§ Your goal:
Locate the word "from" in the data below, then copy every line that holds it.

§ Given material:
=====
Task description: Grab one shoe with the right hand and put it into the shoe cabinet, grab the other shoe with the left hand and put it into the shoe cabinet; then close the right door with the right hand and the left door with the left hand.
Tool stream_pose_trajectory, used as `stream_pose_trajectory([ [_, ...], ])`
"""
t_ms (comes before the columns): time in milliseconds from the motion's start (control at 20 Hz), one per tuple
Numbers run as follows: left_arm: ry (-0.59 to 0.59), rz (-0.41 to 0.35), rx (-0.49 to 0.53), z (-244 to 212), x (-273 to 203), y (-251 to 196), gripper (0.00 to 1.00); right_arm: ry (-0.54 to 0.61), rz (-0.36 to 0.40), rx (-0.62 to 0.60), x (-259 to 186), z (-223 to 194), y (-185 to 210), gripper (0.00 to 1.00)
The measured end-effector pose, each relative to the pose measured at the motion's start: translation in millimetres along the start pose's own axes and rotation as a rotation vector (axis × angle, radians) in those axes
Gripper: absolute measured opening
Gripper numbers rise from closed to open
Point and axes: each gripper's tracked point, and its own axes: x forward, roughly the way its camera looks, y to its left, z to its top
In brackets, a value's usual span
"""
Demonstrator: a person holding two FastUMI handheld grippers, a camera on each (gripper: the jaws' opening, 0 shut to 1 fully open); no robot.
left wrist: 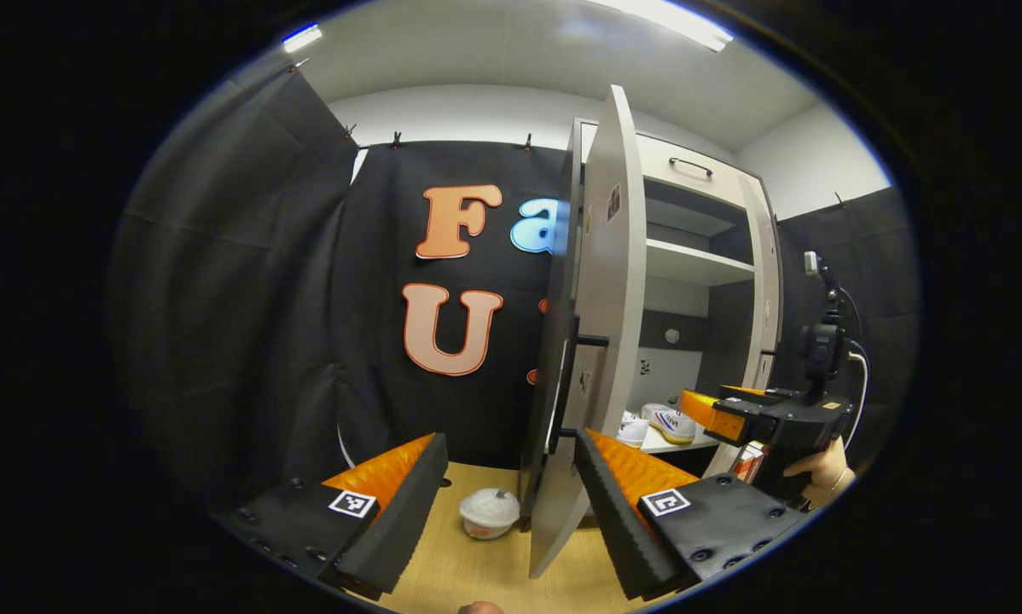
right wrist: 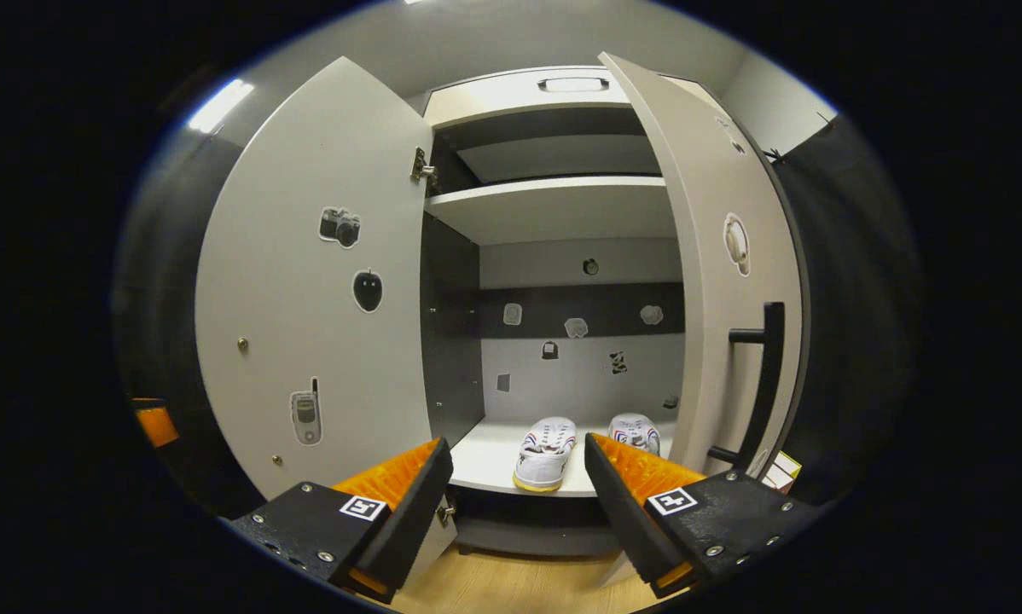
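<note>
1. While both doors of the cabinet (right wrist: 554, 205) stand open, two white shoes (right wrist: 545, 452) sit side by side on its lower shelf.
2. Left gripper (left wrist: 507, 499) is spread and empty, near the left door (left wrist: 592, 341).
3. Right gripper (right wrist: 519, 503) is spread, empty, facing the shelf beside the right door (right wrist: 724, 281).

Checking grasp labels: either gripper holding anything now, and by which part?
Nothing held. Left gripper and right gripper are open and empty; both shoes sit in the cabinet.

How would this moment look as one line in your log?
shoes in cabinet | both doors open | left gripper open | right gripper open
</note>
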Motion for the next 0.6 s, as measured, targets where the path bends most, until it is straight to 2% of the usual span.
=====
§ Response:
t_ms (comes before the columns): time in milliseconds from the motion's start (control at 20 Hz), one per tuple
Gripper numbers rise from closed to open

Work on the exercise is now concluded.